A decrepit rural cottage in northern England connects the two narratives that are separated by a 30-year time difference. The first focuses on Kat who, along with four friends, stumbles on the abandoned stone cottage nestled amid emerald hills beside a lake deep in the Peak District.
It’s the 1980s and the quintet, all recent university graduates, decide impulsively to opt out of life and take their gap year squatting in this remote location. Led by the charismatic Simon, the students are seduced by the romanticism of trying to eke out a hunter- gatherer existence, living off the land and surviving on bare essentials. Withdrawing from the rat race to swim, fish and lounge around drinking seems like an inspired, if short-sighted experiment.
Three decades later, Lila, an interior designer grief-stricken by a recent loss, is bequeathed a heavy silver key by an anonymous benefactor. Eventually she discovers it opens the door to this falling-down house in the middle of nowhere.
Just as Kat and her fellow foragers were trying to postpone their future by hiding themselves away from civilisation, Lila finds herself escaping her London home (and her crumbling marriage) in order to live alone in the cottage, and finds a measure of salvation by slowly renovating it. Maybe concentrating on a tumbledown property will somehow mend her broken state of mind.

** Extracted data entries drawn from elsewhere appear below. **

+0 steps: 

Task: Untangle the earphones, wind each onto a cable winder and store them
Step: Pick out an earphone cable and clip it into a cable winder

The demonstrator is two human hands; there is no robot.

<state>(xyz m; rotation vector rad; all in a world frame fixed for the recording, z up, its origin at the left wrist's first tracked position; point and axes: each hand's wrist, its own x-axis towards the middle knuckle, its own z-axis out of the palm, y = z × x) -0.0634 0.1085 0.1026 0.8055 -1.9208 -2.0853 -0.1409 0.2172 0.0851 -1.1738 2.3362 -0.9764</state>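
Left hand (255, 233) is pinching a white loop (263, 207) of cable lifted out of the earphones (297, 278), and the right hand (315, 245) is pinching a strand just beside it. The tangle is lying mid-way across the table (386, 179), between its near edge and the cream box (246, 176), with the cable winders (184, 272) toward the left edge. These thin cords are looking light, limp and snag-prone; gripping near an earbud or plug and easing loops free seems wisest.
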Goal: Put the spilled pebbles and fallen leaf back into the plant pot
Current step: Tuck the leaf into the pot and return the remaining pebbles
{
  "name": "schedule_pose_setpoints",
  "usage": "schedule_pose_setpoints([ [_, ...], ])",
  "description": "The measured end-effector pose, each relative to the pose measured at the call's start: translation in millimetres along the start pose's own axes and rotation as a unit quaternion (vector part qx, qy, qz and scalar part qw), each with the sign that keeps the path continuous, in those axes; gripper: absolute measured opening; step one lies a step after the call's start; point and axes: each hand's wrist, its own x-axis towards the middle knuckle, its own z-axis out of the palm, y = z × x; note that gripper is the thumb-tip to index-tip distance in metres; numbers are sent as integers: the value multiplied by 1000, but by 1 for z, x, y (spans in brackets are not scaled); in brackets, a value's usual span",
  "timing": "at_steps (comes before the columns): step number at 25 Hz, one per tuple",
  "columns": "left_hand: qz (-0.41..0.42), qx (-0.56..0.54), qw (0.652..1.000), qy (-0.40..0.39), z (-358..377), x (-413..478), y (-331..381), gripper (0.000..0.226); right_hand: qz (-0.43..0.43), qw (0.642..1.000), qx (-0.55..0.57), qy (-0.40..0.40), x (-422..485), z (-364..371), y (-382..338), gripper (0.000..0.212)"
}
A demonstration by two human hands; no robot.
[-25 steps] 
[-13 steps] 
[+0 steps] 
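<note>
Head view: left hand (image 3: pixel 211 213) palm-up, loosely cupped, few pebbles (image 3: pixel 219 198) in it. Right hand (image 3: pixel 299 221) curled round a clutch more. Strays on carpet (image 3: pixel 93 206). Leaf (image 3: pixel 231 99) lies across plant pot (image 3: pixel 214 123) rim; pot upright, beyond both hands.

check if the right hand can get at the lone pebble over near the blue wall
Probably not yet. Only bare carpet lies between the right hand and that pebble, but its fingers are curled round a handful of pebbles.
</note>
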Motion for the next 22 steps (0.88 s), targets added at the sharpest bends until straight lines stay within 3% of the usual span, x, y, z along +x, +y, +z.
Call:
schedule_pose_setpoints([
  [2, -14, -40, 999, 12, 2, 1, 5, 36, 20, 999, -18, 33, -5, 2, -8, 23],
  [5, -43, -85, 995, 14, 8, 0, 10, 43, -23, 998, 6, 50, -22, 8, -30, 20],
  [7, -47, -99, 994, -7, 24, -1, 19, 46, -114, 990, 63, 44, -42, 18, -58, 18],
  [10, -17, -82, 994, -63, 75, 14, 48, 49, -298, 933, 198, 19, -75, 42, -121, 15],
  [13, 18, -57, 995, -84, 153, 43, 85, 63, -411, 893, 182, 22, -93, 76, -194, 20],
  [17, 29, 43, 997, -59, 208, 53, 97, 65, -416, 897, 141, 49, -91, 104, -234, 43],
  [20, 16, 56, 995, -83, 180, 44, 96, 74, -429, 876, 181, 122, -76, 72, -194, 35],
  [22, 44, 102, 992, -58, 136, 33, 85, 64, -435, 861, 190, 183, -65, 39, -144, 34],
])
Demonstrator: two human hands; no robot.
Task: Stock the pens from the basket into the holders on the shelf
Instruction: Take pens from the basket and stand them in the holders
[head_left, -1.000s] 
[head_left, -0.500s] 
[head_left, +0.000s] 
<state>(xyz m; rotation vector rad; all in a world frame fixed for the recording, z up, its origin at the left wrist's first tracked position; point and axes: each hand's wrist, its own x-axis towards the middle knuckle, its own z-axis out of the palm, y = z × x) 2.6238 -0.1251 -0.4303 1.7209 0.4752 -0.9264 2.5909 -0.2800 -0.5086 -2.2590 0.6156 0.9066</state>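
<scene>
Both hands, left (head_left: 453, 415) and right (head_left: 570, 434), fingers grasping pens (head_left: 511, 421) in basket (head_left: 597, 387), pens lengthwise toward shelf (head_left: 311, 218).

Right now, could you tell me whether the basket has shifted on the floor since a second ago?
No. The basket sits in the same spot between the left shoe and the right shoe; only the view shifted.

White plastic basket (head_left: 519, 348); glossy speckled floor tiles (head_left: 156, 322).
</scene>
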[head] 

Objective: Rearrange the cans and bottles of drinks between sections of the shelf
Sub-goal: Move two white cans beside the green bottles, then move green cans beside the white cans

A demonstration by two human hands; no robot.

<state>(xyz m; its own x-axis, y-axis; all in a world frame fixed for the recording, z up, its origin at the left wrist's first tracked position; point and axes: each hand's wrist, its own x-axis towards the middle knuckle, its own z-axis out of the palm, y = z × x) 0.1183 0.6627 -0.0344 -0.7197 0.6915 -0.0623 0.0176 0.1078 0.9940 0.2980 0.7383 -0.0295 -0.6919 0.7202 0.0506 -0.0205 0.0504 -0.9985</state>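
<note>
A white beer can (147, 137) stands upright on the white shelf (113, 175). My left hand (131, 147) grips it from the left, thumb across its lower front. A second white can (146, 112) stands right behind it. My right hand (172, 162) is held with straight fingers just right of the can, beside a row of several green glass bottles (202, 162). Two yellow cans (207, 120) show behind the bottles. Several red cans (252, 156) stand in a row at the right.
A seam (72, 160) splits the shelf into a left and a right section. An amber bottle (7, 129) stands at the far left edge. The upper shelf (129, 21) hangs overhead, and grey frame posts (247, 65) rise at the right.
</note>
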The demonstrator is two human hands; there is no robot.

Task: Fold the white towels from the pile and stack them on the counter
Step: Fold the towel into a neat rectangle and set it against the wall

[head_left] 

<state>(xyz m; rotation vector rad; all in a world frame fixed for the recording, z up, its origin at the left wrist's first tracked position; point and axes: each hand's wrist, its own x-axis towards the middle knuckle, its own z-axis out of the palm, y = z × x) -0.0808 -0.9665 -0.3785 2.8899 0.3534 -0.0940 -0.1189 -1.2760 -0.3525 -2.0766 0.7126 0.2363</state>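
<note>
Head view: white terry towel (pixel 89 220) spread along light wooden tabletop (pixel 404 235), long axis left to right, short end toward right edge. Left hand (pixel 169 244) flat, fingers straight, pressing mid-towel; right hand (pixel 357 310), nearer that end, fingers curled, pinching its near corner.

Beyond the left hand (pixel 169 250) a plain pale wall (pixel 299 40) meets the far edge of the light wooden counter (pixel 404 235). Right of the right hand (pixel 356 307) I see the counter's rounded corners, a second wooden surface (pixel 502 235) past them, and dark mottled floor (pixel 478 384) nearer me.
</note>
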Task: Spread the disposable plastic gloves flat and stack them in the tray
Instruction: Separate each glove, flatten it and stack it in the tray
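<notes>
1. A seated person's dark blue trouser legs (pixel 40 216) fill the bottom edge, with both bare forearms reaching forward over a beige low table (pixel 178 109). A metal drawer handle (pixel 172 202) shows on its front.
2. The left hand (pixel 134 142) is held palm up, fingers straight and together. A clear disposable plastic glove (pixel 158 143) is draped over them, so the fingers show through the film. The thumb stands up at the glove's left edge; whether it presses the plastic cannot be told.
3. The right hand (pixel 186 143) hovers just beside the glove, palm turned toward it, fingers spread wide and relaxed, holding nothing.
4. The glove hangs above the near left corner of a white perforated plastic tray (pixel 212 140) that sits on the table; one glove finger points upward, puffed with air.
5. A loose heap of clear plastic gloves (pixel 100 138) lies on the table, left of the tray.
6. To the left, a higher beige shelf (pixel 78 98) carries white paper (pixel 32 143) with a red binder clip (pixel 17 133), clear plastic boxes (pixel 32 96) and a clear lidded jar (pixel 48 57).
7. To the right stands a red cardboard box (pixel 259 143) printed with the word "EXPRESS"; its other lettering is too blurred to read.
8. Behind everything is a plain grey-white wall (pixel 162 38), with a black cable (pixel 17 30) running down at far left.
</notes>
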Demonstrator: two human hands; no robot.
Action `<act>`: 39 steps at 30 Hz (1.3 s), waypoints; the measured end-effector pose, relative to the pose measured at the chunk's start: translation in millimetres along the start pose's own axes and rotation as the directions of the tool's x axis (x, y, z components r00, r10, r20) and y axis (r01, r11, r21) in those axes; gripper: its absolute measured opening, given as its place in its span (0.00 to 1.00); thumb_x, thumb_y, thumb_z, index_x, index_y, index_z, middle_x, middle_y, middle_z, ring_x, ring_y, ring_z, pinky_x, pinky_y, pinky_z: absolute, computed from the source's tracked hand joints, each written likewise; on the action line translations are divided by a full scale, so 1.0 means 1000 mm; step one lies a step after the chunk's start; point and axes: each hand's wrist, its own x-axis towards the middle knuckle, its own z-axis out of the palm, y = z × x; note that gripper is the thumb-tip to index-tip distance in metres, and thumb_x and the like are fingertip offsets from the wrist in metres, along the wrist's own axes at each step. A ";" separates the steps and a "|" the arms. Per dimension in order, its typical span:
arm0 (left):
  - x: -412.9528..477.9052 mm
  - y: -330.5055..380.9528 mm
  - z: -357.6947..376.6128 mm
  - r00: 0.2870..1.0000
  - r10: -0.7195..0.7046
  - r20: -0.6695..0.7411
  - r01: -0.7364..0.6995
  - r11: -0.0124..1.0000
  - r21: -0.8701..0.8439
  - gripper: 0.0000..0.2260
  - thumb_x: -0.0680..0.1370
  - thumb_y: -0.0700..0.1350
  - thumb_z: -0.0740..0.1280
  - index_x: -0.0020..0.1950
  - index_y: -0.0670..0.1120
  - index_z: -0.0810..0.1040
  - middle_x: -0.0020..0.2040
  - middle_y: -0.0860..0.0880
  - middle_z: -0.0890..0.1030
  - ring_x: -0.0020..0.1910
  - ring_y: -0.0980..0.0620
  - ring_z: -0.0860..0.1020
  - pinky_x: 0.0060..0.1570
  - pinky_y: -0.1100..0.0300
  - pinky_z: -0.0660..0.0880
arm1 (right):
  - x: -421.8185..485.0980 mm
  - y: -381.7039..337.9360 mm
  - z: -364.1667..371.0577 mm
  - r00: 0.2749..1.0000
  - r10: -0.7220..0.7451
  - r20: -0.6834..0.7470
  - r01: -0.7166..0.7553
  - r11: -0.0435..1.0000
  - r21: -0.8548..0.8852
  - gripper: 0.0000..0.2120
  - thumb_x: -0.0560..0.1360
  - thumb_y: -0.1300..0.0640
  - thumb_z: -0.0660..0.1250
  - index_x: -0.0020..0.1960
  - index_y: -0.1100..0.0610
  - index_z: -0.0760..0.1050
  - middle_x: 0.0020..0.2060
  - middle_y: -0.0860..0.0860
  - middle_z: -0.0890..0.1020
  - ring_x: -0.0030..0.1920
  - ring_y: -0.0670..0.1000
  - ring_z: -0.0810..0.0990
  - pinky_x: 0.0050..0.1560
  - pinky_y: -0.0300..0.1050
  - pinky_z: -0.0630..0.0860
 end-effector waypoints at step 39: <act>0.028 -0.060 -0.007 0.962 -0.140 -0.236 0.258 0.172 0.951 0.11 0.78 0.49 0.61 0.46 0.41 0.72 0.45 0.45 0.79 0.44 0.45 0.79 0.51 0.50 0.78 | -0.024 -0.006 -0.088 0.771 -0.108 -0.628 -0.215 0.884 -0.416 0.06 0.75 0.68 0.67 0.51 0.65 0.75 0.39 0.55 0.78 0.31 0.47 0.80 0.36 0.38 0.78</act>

Seen from the perspectives of the two women, The Shadow Year is a slow-burning drama, with several mysteries furled tightly inside one another, and only gradually are the layers allowed to unravel. It comes as little surprise that the graduates’ idealised vision of bucolic self-sufficiency suffers as winter arrives and suddenly communing with nature doesn’t seem so agreeable after all. That Lila becomes less jittery the more she embraces the wilderness is also a neatly contrasting parallel to the students’ growing disenchantment.
But though there are predictable swoops in the storyline, there are enough twists and secrets to keep the reader guessing until the last page. Richell does an excellent job at building suspense: a bullet hole in the kitchen beam, a scrap of writing and faded stick-figure drawings discovered by Lila offer clues to occurrences in the cottage years earlier.
As well as creating an engaging and intricately plotted narrative, Richell is adept at using small brushstrokes and shading in contours so all her characters are rendered threedimensionally. The friction and changing dynamics among the young adults when an unexpected visitor arrives and Lila’s attempts to confront her demons are handled sensitively.
Richell’s attention to detail also extends to evoking location; she’s particularly generous with her descriptions of the idyllic rural setting and the slow seasonal changes, when the lake’s ‘‘ blue eye’’ is transformed into frozen grey steel. Jodi Picoult has been mentioned as a comparative author in terms of commercial fiction that centralises family and domestic matters, often with some sort of underpinning tragedy as a catalytic force, but Richell does a finer job at just about everything. She’s an astute storyteller and knows exactly how to reel in readers and keep them hooked.